FEBRUARY 2019 / NO. 2
TAGS: FORD MOTOR COMPANY, JIM HACKETT, CYCLES, CORPORATE FITNESS, AMAZON, BIG TECH, COUNTERVAILING POWER

Is your company doing its “Corporate Fitness”?

Efficiency can propel a company to industry dominance. But I am leading Ford toward a different goal and I call this: Corporate Fitness

— Jim Hackett, CEO of Ford Motor Company, HBR J/F 2019
CEO Jim Hackett found himself in a wave pattern during the last decades: shrinking the company during recessions, then growing it, then shrinking it, then growing it. That’s not healthy. The business environment changes continuous, so Ford has to perform better than in 2018 and in 2020 better than in 2019. It’s extremely dynamic.

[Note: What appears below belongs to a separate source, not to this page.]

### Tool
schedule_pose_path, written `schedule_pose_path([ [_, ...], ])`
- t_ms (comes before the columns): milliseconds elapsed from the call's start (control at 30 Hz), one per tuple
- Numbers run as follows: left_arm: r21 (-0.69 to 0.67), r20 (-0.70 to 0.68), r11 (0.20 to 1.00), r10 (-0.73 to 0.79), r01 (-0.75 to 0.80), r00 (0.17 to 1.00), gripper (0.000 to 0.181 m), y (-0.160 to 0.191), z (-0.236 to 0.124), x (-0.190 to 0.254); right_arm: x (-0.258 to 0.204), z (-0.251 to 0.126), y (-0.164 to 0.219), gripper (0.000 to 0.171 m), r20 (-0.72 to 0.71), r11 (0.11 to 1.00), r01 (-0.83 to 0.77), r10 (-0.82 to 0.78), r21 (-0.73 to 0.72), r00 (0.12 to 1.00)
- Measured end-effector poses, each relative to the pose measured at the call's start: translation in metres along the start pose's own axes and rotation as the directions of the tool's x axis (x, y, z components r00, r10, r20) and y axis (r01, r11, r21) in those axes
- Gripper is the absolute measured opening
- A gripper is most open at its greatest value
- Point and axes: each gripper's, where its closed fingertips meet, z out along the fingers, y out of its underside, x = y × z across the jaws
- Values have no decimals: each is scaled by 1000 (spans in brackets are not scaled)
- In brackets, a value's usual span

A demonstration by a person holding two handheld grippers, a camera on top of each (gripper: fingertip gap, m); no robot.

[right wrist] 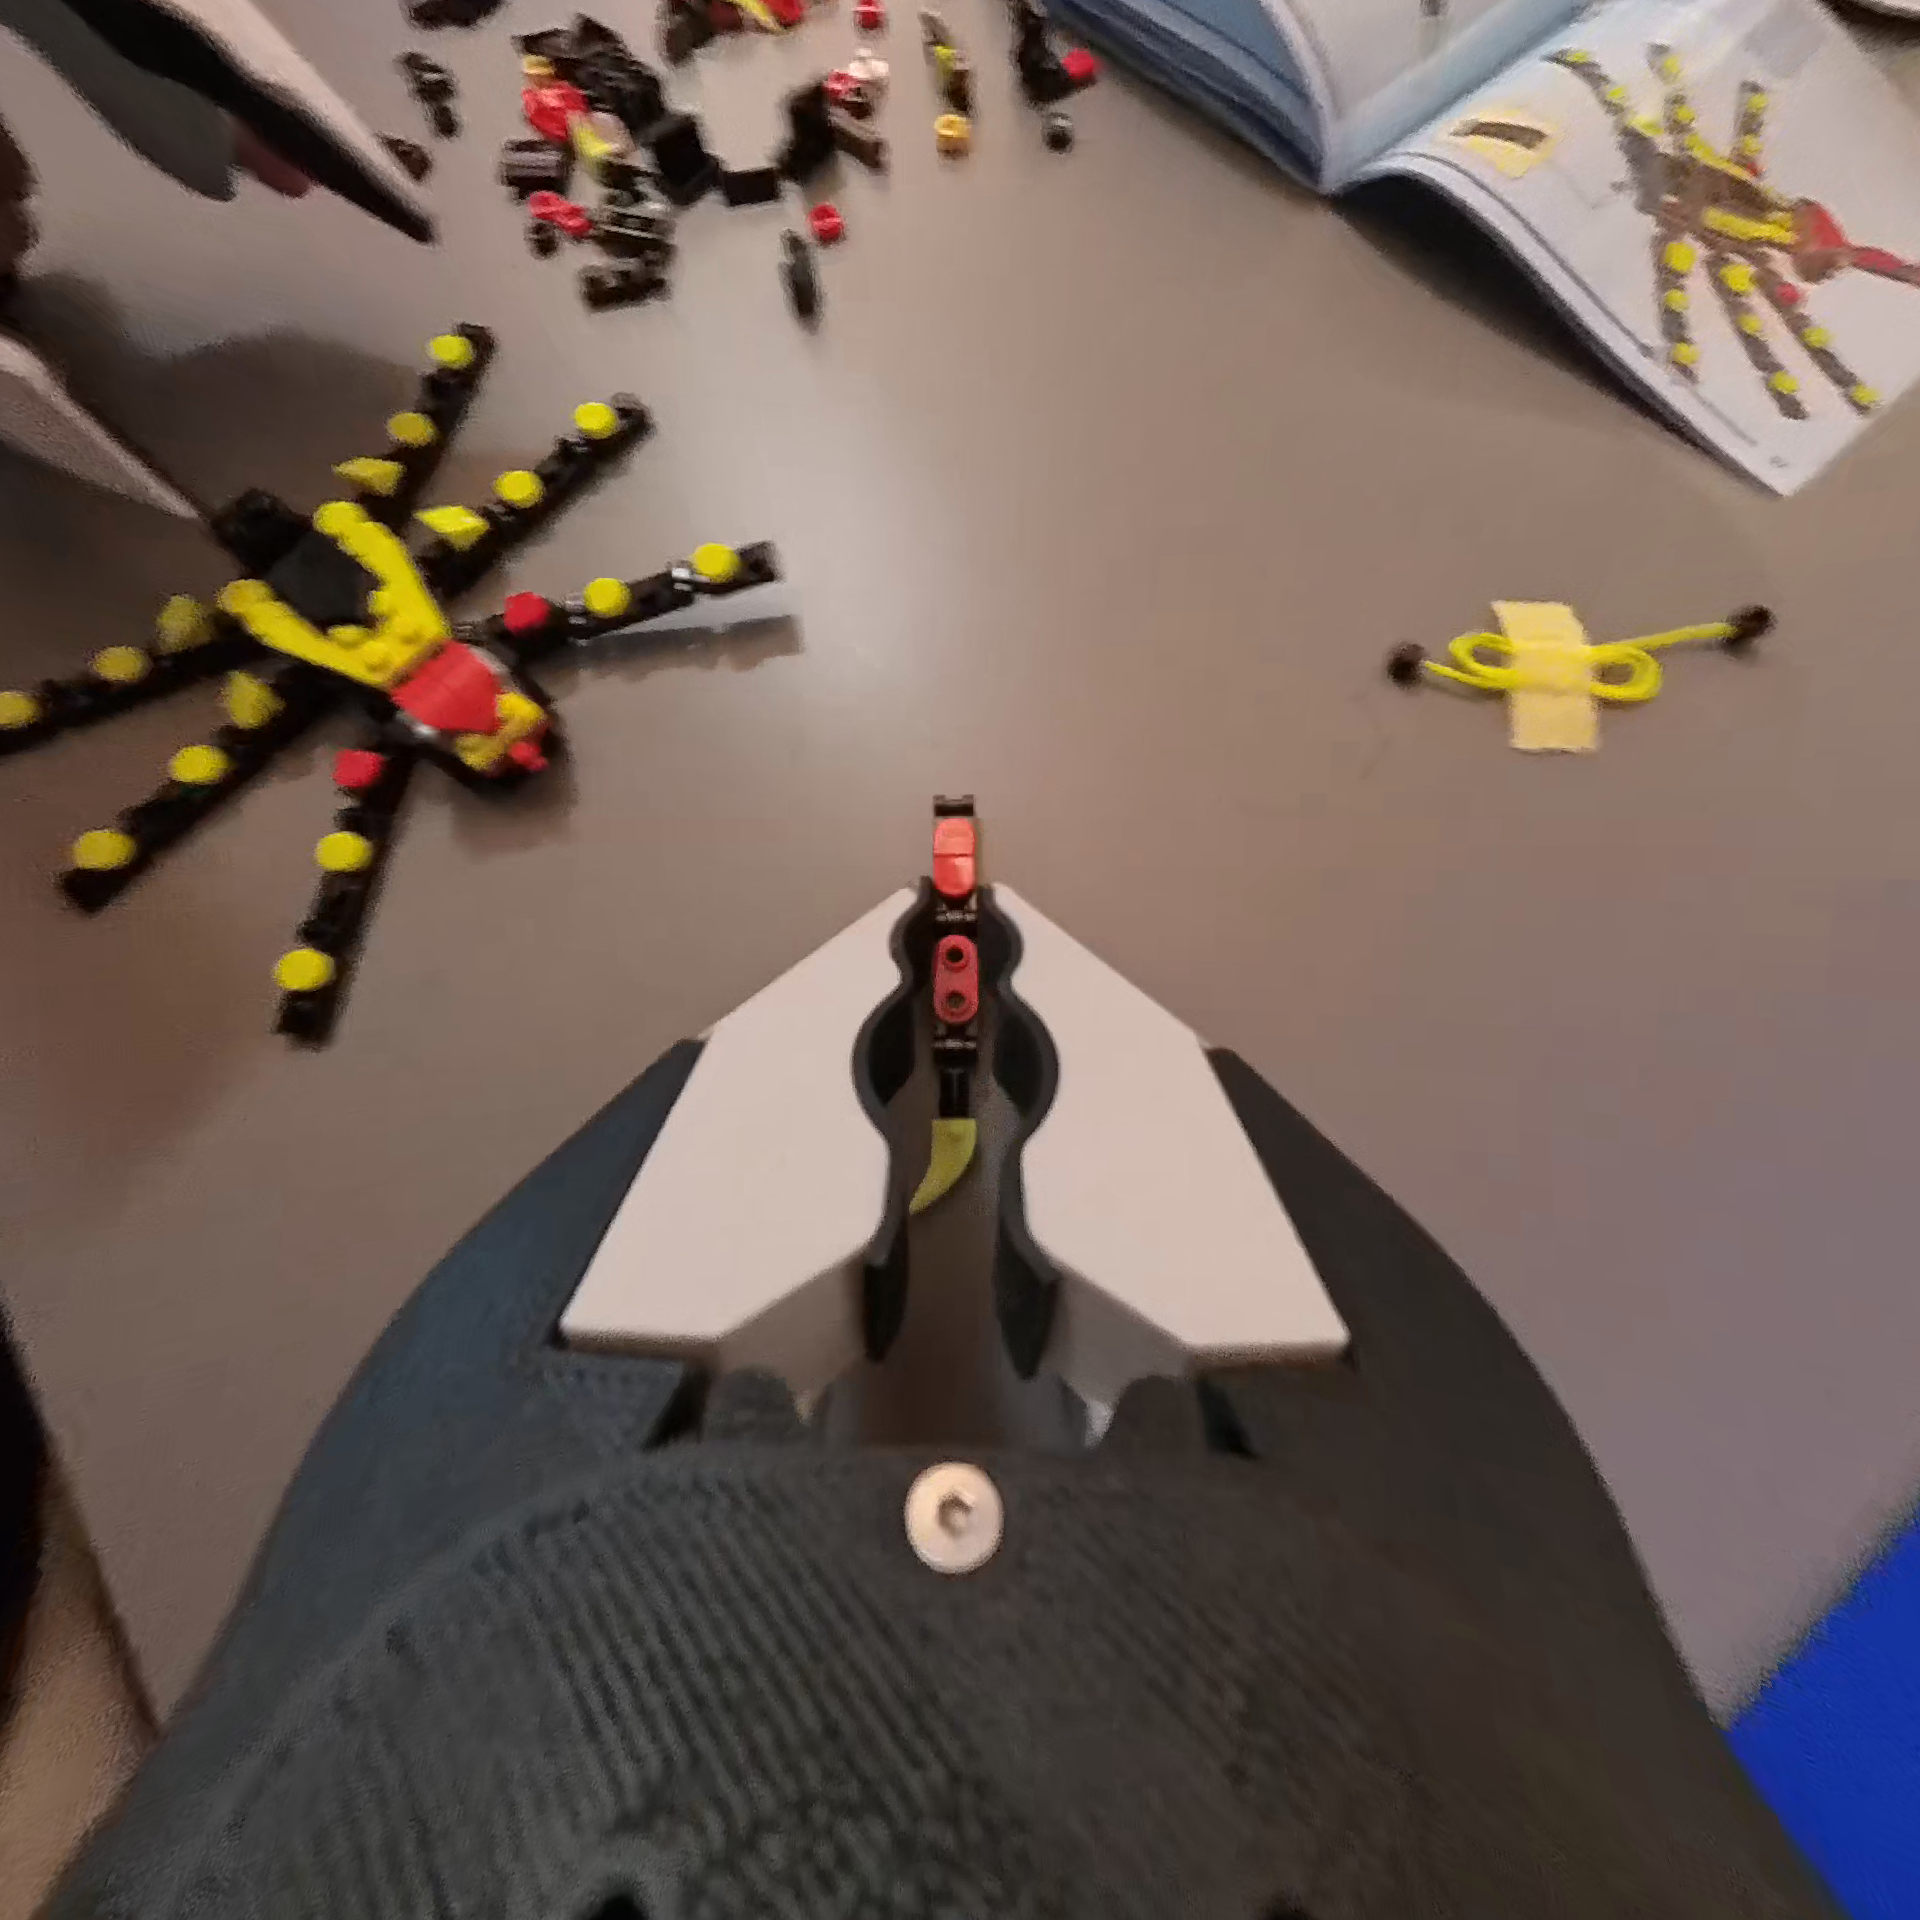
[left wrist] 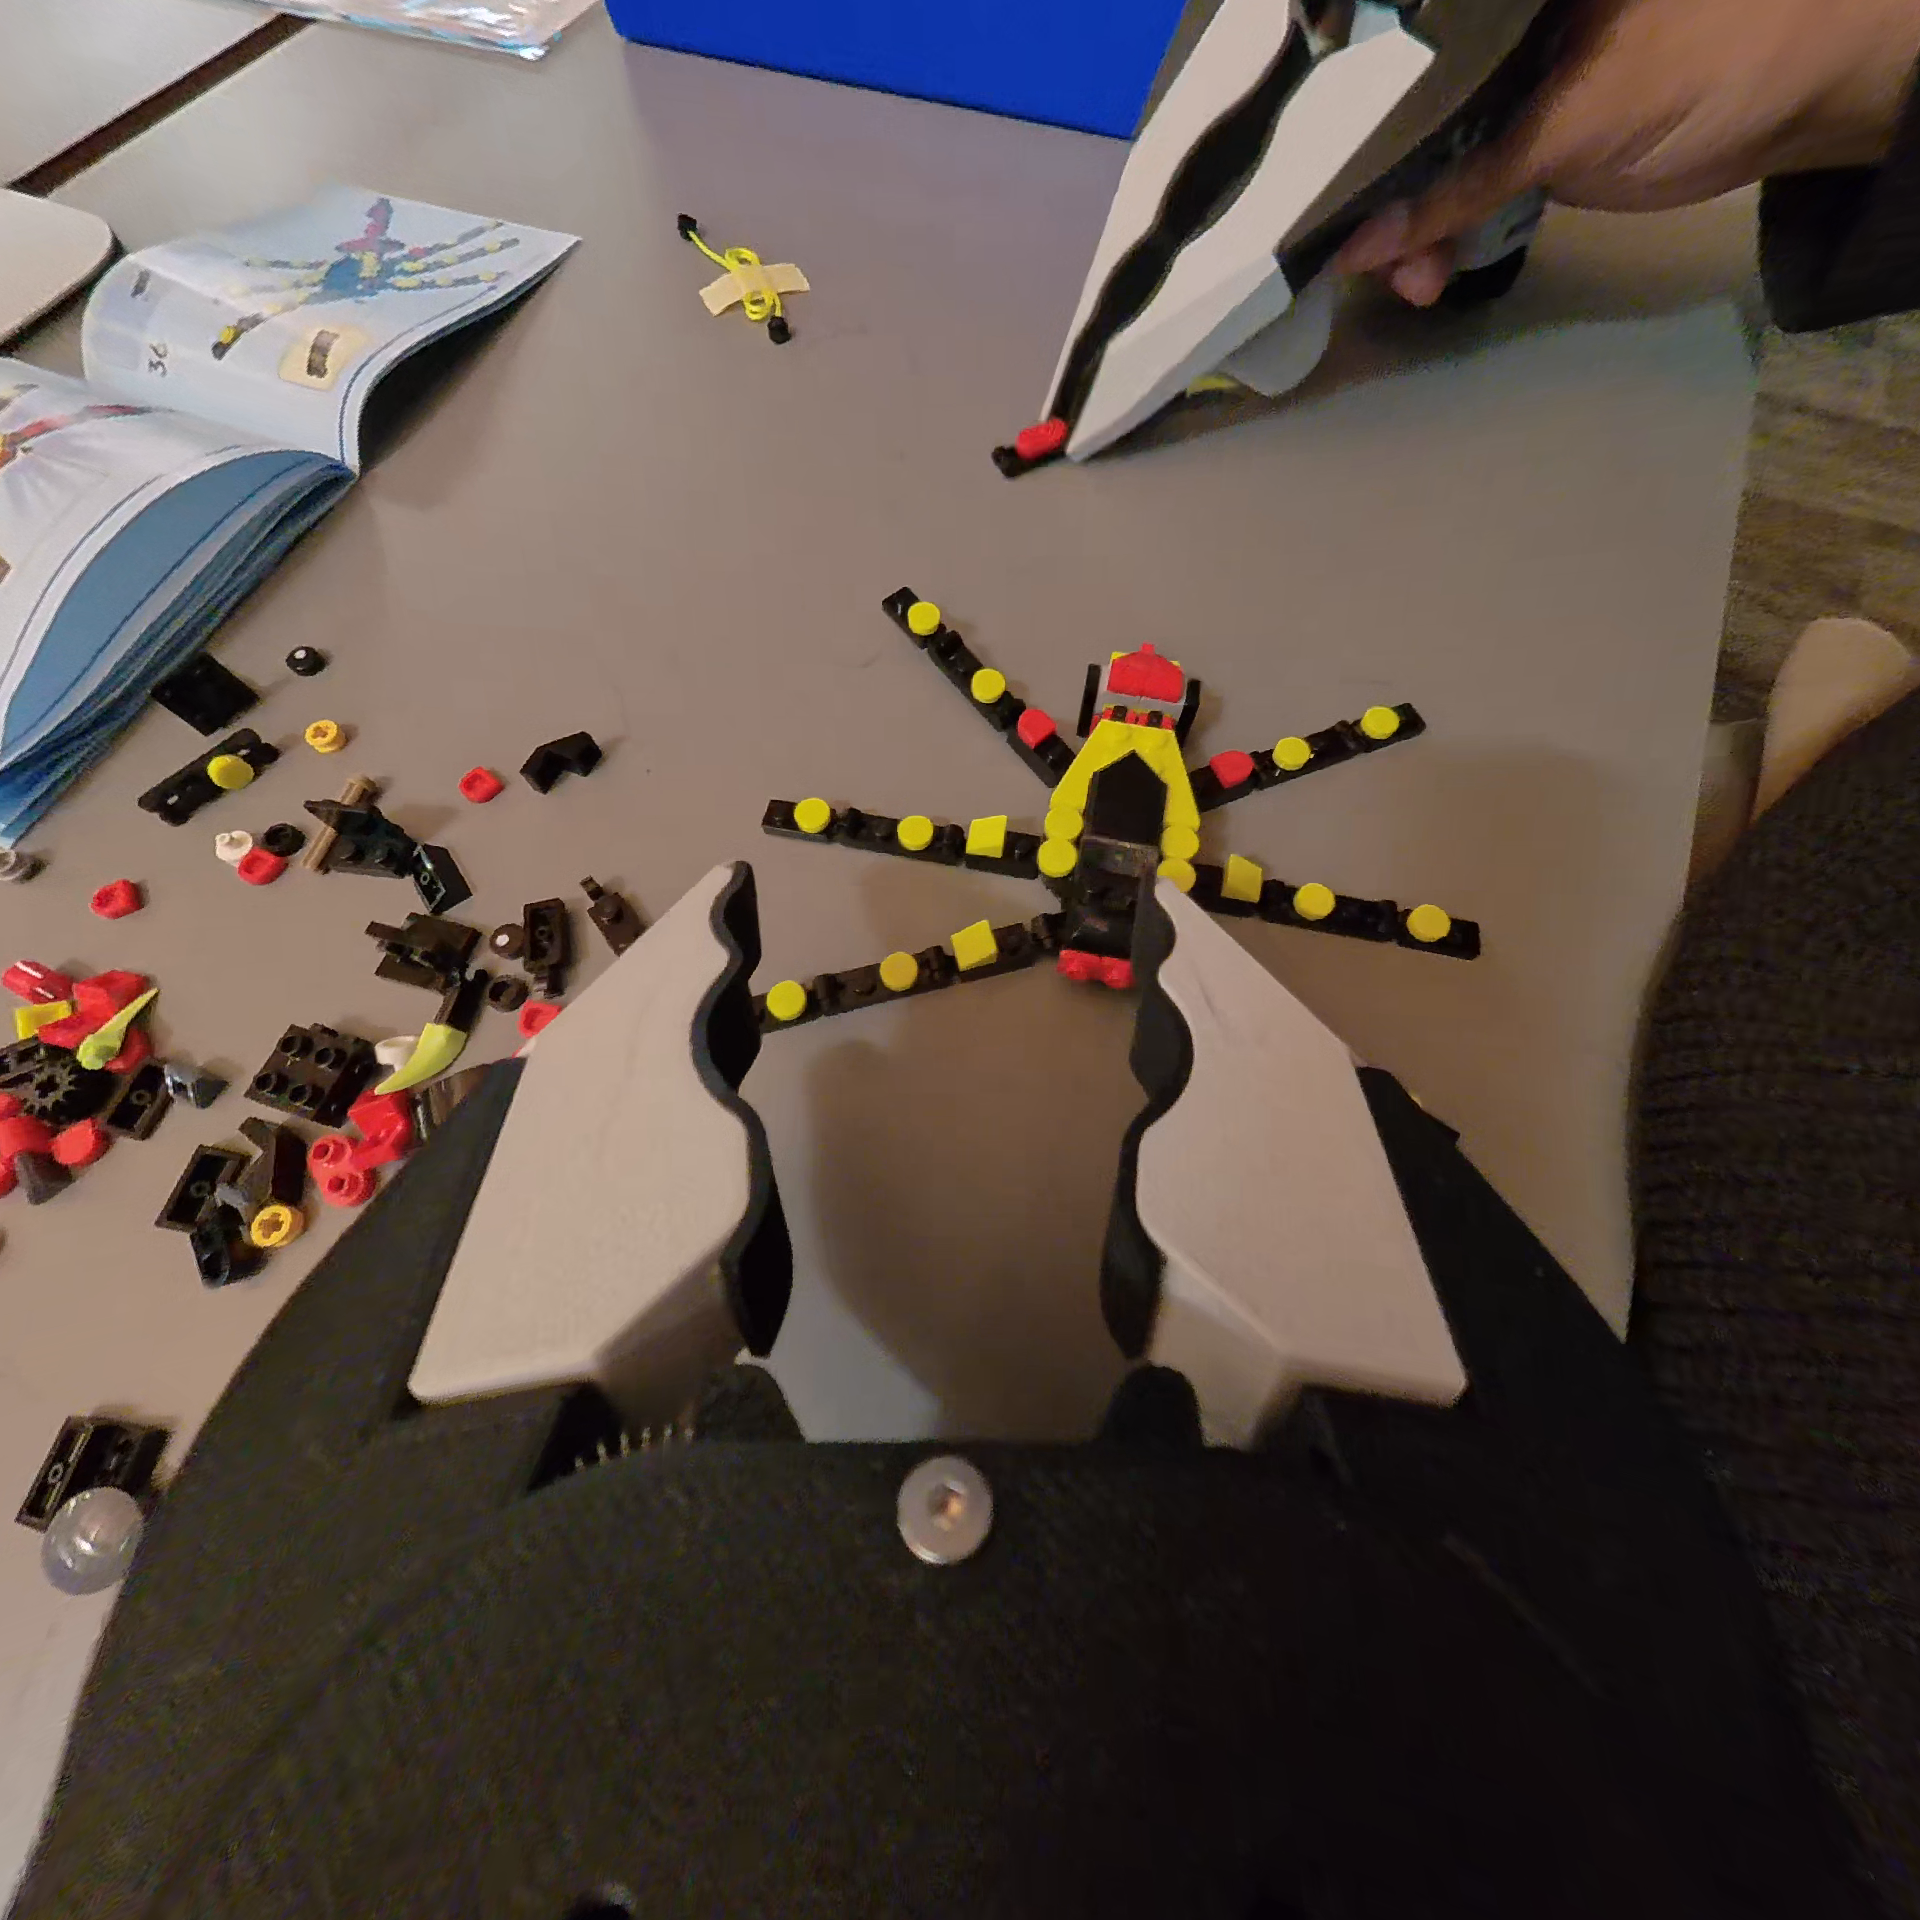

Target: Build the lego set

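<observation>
The spider model (left wrist: pixel 1122 821), black with yellow and red studs, lies flat on the grey table (left wrist: pixel 727 520) with its legs spread. My left gripper (left wrist: pixel 945 894) is open and empty at the model's rear; its right fingertip (left wrist: pixel 1158 935) is right beside the black rear body. My right gripper (right wrist: pixel 956 894) is shut on a narrow black leg section (right wrist: pixel 954 857) that carries red pieces and a yellow-green claw at its near end. In the left wrist view the right gripper (left wrist: pixel 1049 442) rests tip-down on the table behind the model, the leg section (left wrist: pixel 1029 445) poking out. The spider (right wrist: pixel 364 613) lies to its left.
An open instruction booklet (left wrist: pixel 260 343) lies at the left, also in the right wrist view (right wrist: pixel 1662 239). Several loose black, red and yellow pieces (left wrist: pixel 312 1039) lie below it. A taped yellow string (left wrist: pixel 750 281) and a blue box (left wrist: pixel 904 52) are farther back. The table edge (left wrist: pixel 1725 727) runs along the right. There is about 15 cm between the tips of the two grippers. The spider (right wrist: pixel 364 613) is about 4 cm from my left fingertips. It turns up in the left wrist view (left wrist: pixel 1132 760) as well.
</observation>
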Motion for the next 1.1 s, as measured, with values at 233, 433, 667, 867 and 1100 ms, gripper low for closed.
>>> schedule_pose_path([
  [233, 25, -54, 999, -41, 43, 998, 69, -25, 17, 29, -60, -5, -15, 6, 214, 988, 149, -155, 45, 964],
  [433, -135, -44, 987, 88, -93, 995, 57, -15, 51, 45, -77, -8, -1, 6, 277, 967, 254, -242, -10, 930],
  [667, -166, -91, 977, 124, -137, 988, 26, -12, 56, 46, -80, -10, -5, 6, 281, 961, 278, -271, 14, 921],
  [867, -138, -201, 969, 177, -207, 963, 26, -5, 45, 56, -95, -13, -1, 6, 359, 951, 306, -299, 38, 884],
  [1100, -120, -222, 970, 182, -212, 958, 26, -2, 40, 56, -99, -6, 5, 6, 369, 949, 315, -297, 15, 881],
])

It’s not enough to look at market share, profits, earnings per share versus those of other car manufacturers that count. What if Amazon starts to sell cars/car parts? You probably don’t lose to the standard competitors, but it’s the mutation coming at you that matters. Being competitive is about a lot of drivers and being ahead of the game is all about Corporate Fitness, according to Jim Hackett, CEO of Ford Motor Company.
After ten years of unbridled growth also Big Tech Google, Microsoft, Amazon, Apple and Amazon have to work on their Corporate Fitness as profits/per share have fallen in 2018. Economic growth in China is decreasing and in the EU-countries it’s getting flat in 2019. This implies that the majority of companies have to work at their corporate fitness soonest. We always told management that Strategic Intelligence is a perfect way to create corporate fitness by establishing a ‘Company Intelligence Team with a Tenth Man of Woman’.
Core activity of this Intelligence Team is to deliver Countervailing Power to senior management with Strategic Intelligence solutions. Aim is to identify future changes & structural uncertainties of all factors in the business environment that might have an impact on the company. Last step is creating proactively the courses of action to counteract.

You need to design the company for all states by lowering your average costs. That a crucial part of what Jim Hackett calls ‘corporate fitness’.